Friday, September 30, 2016
"No Man's Sky" Game Under Investigation By UK For Deceptive Advertising
By Bixyl Shuftan
Hello Games, the people behind "No Man's Sky," is in trouble. Most computer and console owners have been disappointed by games they bought that they feel didn't live up to the anticipation. But in the case of this particular game, so many have expressed disappointment that it's being investigated by an advertising regulation agency.
"No Man's Sky" by Hello Games was one of the most anticipated computer games of the summer, promising an unbelievable huge universe to explore, "epic space battles," challenging planetary survival conditions, and more.
That the game was boasting 18 quintillion planets (that's an "18" with eighteen zeroes after it, compared to a million which has six) did get some wondering if perhaps the makers were exaggerating things a little. But with the hype and videos having wetted the appetites of gamers, when it was finally released, thousands of computer and console owners bought the game. At one point, "Steam" recorded over 200 thousand people playing the game on their PCs at once, and was the top selling Playstation 4 game in August.

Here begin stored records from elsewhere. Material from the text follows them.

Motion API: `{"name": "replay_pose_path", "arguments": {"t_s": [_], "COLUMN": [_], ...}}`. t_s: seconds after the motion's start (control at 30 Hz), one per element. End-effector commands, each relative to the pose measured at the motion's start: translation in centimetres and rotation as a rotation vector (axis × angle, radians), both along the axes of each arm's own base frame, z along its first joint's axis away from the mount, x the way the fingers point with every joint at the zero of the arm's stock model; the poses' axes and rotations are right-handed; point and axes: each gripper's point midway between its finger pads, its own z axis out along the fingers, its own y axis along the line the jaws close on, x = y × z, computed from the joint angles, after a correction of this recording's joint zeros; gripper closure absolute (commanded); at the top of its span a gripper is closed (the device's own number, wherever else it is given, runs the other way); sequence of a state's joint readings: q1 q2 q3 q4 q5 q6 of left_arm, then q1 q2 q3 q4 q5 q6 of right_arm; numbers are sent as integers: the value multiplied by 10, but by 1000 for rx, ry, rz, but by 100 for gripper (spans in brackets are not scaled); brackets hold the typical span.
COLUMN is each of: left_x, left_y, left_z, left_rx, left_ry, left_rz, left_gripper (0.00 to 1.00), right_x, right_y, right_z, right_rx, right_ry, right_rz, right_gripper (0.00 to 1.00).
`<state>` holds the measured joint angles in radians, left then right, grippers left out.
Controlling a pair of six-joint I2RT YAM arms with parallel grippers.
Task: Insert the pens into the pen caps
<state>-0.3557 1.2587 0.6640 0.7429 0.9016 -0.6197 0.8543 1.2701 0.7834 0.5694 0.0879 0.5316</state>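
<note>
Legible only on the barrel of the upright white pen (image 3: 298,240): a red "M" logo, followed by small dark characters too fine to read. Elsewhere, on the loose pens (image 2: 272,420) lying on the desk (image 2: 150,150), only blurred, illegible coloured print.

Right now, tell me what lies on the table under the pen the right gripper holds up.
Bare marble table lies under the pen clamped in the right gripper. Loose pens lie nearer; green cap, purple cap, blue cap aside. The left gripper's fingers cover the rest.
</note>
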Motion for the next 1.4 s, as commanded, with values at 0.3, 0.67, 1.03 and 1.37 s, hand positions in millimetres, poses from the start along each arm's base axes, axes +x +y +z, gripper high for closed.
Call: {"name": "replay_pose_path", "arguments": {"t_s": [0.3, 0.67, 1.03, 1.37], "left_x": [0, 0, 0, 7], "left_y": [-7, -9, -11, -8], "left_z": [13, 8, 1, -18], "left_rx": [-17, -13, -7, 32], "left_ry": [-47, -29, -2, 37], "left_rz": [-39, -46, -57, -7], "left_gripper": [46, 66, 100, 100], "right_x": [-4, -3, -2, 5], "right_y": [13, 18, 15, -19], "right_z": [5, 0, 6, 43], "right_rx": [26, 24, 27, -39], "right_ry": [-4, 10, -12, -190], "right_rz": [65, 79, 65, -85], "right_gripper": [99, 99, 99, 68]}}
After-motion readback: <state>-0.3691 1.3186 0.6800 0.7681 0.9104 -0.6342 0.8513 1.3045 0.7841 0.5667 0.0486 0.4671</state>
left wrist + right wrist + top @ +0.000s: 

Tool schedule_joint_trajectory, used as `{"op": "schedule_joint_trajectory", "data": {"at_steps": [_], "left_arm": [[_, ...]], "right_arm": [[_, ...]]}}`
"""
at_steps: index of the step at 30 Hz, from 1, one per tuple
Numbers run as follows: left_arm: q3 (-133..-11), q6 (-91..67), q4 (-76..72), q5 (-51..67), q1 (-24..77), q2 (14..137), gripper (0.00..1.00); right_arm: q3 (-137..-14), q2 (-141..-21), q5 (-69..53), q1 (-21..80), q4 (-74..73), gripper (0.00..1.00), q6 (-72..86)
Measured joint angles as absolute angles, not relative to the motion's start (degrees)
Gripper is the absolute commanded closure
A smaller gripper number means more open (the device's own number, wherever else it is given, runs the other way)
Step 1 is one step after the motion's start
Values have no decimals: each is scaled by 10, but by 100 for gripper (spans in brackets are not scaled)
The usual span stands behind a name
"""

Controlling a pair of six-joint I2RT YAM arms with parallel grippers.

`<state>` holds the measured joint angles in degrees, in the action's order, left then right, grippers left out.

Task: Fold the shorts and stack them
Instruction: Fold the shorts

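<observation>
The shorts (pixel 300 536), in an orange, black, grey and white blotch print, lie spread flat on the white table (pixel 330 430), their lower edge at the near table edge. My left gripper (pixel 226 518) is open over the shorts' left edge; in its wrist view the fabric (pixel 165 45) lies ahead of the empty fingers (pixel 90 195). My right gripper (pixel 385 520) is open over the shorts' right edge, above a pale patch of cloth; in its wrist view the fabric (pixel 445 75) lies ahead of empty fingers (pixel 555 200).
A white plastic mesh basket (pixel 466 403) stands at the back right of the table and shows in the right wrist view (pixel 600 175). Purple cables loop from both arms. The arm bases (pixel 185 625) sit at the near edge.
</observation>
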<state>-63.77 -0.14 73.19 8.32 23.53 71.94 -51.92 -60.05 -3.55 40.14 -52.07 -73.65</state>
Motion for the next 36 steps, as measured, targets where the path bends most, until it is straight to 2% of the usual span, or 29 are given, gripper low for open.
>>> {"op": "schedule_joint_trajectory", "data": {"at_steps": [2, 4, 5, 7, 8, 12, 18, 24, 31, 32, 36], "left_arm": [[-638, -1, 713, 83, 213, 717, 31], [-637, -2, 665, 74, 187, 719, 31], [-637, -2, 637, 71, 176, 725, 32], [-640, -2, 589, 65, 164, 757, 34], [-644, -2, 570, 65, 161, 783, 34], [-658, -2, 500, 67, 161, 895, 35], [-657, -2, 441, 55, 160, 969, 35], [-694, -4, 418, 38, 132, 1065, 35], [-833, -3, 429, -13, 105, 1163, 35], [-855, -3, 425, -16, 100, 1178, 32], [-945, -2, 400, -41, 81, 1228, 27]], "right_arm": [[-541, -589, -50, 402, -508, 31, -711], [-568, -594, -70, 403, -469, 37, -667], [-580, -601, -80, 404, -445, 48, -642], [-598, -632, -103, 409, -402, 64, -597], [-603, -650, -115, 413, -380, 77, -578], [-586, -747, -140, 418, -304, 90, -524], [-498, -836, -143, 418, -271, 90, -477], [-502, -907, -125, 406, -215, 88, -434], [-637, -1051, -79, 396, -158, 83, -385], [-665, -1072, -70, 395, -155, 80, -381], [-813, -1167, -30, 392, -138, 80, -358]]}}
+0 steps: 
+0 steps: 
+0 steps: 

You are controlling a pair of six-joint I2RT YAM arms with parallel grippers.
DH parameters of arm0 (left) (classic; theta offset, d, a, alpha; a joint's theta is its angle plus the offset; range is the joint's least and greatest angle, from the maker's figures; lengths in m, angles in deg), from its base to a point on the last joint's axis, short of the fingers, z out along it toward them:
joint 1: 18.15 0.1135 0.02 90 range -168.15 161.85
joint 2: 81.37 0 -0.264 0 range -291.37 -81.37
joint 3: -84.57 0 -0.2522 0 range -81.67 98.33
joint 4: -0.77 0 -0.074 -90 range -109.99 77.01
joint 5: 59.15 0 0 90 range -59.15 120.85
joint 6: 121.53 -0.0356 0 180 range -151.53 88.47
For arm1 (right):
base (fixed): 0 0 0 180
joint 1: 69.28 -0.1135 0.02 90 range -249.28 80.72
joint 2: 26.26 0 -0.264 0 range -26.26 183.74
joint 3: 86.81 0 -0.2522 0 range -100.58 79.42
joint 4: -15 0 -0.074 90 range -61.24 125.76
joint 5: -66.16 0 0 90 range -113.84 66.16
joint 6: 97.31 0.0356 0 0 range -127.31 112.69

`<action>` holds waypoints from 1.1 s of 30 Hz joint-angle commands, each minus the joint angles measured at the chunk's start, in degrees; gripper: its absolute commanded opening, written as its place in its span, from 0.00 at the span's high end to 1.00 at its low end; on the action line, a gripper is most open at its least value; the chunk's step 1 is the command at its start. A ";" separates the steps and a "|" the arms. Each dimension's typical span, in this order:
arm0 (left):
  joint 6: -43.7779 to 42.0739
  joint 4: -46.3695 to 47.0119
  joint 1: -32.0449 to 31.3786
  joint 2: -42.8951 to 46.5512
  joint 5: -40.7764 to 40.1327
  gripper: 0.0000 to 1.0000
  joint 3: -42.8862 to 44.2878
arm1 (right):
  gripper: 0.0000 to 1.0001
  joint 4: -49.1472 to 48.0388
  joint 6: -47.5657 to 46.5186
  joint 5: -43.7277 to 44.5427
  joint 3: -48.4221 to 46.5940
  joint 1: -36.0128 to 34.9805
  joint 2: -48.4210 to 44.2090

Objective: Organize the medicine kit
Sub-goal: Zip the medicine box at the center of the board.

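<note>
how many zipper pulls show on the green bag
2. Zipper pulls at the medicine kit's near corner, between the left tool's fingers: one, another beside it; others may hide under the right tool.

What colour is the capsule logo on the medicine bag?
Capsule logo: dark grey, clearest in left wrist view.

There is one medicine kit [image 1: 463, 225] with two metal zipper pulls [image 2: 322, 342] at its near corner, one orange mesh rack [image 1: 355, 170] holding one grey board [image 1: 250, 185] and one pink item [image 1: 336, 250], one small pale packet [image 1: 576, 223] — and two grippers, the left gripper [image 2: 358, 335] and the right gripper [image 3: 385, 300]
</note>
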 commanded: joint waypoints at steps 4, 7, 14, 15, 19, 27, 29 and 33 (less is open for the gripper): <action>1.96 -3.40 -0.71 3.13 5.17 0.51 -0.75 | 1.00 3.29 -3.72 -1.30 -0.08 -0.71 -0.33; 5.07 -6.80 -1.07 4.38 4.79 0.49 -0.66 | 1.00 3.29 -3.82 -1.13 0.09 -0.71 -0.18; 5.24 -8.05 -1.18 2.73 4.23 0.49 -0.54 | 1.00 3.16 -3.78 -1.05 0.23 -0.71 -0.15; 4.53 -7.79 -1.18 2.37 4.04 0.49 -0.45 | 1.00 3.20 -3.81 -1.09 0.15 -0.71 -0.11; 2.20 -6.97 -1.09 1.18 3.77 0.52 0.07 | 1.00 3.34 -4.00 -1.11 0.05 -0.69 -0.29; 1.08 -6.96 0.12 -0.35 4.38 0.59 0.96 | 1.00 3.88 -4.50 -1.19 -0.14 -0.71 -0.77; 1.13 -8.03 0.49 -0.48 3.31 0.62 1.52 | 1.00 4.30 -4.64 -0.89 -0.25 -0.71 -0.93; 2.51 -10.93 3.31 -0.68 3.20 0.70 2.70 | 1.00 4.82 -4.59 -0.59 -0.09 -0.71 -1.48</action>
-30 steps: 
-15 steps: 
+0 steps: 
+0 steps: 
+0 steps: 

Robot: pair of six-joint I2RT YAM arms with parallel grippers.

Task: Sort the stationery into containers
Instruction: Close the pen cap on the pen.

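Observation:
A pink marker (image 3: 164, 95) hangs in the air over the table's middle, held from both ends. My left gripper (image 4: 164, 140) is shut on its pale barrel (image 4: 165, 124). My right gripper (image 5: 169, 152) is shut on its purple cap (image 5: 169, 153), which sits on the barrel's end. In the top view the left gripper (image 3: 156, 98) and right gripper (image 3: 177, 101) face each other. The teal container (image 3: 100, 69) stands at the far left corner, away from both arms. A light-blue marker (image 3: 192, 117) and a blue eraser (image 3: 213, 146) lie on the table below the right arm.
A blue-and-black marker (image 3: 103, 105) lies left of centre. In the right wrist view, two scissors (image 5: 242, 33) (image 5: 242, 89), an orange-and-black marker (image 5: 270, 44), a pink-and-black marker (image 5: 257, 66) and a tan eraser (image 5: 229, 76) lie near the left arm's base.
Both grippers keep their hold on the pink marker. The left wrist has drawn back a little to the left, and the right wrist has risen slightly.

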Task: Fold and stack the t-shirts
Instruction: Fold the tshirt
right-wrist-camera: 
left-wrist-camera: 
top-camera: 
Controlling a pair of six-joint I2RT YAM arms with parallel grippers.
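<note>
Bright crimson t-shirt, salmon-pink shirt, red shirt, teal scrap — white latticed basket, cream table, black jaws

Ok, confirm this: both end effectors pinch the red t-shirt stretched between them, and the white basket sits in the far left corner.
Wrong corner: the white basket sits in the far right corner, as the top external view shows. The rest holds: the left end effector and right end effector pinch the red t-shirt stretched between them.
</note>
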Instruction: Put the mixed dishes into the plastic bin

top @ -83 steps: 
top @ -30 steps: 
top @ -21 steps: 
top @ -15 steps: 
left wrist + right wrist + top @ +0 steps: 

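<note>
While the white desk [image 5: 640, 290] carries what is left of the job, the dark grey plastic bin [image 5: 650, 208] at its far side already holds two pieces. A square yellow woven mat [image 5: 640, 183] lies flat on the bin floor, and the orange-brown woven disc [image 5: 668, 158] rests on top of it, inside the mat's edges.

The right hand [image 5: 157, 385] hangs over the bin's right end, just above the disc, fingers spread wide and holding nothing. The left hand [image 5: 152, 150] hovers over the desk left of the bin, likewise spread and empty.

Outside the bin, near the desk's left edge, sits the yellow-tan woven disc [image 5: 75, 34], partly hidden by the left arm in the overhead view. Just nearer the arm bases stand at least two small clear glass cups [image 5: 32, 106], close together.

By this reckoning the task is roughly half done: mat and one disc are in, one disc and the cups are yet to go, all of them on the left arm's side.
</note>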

To make a long story short, most everyone found the game a disappointment. There were numerous bugs in the initial release, as well as advertised features that simply weren't there, "There are things missing that I didn't even know were missing." One person who did like the game admitted, "It took me about 12 hours to realize that No Man’s Sky is basically an intergalactic mining simulator. ... there isn't much to do ... other than to gaze at the humbling wonders of the universe, and ponder your absolute insignificance in the cosmic scale of things." Even the President of Sony, Shuhei Yoshida, which distributed the game for Playstation, felt Hello Games had promised more than it delivered.
Word got around that the game was underwhelming, and people either demanded and got refunds or simply quit playing. By September 21, Steam was detecting that the number of people playing at once had dropped to under a thousand, less than half a percent of it's peak in just a few weeks.
If bad publicity wasn't enough for Hello Games to worry about, the complaints got the attention of the Advertising Standards Authority in the United Kingdom, an "independent regulator of advertising across all media." While the ASA can't enforce regulations and laws, "it does have the power to have advertisements which breach its code of advertising practice removed," with the threat of sanctions if such ads are not taken down.
For Hello Games however, the damage may already be done. As the maker of such a high profile flop, it may find further games difficult to market. For consumers, it may mean better games in the future as this may serve as a cautionary tale for developers to not make claims that their products can't live up to.